M. Gaëtan Gorce. Je suis un peu surpris, pour ne pas dire déçu, que vous présentiez le RSA, qui est utile, comme une mesure phare qui permettrait de répondre aux problèmes posés à notre pays en matière de pauvreté, laquelle explose aujourd'hui. Car vous êtes bien placé pour connaître les faiblesses de ce dispositif.

Vous savez que les moyens budgétaires ne vous ont pas été donnés à cause du bouclier fiscal. (Protestations sur les bancs du groupe UMP.)

Vous savez que les moyens d'accompagnement, notamment autour de Pôle emploi, n'ont pas été mobilisés, ce qui risque de transformer le RSA en trappe à pauvreté.

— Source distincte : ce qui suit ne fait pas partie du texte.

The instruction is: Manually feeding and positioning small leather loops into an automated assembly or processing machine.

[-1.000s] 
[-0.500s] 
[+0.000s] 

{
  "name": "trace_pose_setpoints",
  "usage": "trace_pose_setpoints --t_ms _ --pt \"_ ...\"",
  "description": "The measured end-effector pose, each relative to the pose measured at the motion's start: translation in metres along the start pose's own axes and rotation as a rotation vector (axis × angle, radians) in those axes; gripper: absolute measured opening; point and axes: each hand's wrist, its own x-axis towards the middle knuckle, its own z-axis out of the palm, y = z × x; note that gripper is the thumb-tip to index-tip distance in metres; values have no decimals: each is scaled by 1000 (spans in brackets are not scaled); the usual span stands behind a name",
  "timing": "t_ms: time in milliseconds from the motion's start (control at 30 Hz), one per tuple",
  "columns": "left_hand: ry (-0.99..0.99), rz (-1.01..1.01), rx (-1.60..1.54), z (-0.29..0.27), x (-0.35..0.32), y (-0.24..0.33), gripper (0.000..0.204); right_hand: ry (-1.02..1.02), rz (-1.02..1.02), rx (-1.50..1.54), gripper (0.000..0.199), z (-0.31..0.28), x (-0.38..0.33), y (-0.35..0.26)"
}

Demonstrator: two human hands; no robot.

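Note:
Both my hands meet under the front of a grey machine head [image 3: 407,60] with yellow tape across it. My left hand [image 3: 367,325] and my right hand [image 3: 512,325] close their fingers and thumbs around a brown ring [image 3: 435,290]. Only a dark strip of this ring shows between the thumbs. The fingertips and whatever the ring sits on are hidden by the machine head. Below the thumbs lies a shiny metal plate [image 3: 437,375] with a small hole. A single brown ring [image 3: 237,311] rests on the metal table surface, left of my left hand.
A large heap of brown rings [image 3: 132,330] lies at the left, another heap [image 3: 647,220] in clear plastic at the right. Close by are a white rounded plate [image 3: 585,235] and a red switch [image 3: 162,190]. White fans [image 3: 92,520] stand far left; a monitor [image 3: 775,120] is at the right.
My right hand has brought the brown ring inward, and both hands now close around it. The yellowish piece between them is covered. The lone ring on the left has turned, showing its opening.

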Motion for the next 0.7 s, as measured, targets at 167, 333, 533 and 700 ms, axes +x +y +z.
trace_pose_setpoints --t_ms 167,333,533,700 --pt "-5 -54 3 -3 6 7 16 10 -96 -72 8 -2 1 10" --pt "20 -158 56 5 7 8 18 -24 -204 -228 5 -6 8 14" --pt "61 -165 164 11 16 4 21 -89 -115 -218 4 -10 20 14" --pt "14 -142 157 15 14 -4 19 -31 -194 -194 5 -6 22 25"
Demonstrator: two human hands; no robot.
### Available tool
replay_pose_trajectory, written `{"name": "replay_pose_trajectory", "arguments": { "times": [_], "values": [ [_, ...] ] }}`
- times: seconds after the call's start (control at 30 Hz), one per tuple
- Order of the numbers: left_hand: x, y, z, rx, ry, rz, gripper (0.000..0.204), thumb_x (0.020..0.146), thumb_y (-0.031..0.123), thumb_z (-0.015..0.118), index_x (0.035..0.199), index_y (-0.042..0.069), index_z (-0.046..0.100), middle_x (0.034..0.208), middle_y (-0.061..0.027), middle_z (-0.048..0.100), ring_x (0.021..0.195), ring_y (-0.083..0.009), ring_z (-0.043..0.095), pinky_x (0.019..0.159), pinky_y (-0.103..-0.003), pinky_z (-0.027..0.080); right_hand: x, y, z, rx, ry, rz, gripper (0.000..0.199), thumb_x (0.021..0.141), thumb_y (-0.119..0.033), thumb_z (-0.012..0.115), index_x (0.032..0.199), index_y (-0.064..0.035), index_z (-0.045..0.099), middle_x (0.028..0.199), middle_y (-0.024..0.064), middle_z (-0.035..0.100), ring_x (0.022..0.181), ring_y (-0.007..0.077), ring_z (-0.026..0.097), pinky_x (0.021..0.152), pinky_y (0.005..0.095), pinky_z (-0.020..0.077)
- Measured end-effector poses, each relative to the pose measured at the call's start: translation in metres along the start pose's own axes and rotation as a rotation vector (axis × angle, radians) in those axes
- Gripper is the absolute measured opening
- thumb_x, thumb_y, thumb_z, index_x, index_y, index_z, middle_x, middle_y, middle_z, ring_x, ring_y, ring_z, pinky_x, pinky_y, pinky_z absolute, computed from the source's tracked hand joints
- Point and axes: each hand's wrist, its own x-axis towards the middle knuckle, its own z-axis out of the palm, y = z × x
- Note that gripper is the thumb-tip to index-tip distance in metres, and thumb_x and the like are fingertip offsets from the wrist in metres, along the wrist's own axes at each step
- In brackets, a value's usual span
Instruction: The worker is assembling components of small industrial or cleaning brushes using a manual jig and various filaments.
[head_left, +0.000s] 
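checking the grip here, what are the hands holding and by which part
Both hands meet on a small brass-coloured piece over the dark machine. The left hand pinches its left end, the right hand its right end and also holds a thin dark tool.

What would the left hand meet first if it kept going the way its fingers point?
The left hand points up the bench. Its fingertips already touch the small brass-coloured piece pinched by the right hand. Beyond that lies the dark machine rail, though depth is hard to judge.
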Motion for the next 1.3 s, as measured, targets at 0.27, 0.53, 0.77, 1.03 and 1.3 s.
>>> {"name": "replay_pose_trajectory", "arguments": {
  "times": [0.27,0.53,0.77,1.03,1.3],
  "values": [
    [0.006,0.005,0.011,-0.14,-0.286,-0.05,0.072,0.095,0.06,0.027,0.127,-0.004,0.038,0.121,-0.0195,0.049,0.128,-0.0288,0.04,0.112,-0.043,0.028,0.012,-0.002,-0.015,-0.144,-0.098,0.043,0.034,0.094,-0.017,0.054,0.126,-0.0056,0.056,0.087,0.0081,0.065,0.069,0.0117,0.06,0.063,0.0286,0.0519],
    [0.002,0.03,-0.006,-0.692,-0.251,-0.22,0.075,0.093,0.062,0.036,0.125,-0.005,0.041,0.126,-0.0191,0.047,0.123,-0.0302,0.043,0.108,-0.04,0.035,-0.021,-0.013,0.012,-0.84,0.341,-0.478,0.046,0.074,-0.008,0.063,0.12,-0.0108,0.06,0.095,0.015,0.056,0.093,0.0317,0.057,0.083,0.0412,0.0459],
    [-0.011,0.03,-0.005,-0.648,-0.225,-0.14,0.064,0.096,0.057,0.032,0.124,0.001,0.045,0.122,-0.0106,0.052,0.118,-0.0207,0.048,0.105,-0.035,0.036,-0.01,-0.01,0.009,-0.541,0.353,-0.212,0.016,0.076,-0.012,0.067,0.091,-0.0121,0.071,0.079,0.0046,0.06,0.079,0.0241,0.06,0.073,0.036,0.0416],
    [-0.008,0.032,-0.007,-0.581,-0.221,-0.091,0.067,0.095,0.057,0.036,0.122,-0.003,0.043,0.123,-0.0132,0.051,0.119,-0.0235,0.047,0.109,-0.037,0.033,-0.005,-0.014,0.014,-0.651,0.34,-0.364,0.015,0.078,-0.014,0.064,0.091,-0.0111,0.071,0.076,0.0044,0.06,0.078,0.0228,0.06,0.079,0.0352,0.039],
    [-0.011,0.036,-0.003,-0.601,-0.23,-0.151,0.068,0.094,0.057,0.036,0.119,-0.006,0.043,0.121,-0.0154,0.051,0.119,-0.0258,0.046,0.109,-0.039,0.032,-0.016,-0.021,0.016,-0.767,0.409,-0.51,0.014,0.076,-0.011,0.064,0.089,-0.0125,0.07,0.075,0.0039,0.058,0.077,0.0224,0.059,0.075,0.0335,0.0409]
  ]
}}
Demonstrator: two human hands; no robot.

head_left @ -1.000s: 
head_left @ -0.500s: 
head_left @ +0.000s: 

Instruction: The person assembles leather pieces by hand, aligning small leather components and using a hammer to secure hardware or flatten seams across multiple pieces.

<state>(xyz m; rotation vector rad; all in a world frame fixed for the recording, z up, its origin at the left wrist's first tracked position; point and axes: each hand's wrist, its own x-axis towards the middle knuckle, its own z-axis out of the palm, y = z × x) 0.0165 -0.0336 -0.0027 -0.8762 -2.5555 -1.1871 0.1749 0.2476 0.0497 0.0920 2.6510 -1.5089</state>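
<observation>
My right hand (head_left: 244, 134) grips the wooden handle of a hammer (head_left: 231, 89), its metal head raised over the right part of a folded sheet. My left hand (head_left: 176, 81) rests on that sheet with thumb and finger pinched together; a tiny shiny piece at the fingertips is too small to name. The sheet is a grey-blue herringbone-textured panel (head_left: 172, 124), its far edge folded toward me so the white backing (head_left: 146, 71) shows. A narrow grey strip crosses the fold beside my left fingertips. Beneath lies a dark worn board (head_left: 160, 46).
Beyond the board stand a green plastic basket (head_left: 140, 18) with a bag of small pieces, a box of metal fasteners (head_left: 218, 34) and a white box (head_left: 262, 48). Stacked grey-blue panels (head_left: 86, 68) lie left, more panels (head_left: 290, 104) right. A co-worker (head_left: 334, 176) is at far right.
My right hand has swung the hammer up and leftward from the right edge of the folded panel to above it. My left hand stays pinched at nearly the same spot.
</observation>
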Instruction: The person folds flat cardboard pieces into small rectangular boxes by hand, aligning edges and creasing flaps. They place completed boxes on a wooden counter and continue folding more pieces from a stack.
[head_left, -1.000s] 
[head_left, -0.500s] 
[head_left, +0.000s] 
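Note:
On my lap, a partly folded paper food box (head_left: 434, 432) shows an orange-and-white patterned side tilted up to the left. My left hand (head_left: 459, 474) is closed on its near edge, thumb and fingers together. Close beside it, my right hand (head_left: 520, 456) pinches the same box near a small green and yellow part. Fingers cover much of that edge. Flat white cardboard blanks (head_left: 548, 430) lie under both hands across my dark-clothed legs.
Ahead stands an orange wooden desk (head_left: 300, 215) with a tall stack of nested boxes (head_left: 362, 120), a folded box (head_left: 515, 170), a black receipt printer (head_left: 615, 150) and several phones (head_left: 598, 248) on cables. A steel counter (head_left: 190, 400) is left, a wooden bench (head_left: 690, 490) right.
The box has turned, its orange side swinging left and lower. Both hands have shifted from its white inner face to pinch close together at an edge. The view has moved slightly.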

Vous savez que la CAF ne dispose pas aujourd'hui des moyens humains suffisants pour éviter le bogue que l'on a connu et que l'on connaît encore avec le Pôle emploi.

Vous savez enfin que l'on présente le RSA comme une mesure permettant de répondre, je le répète, à la crise de la pauvreté qui explose dans ce pays, alors qu'il faudrait une politique globale : une grande loi intégrant la santé, le logement, l'emploi, et qui n'oublierait pas les jeunes.

Monsieur le haut commissaire aux solidarités actives, réagissez sans attendre. Je ne mets pas en doute la sincérité de votre engagement. Mais pourquoi cautionnez-vous un RSA au rabais qui n'est que la pâle copie de la mesure qui avait fait l'unanimité lors de la présidentielle de 2007 ? (Applaudissements sur les bancs du groupe SRC.)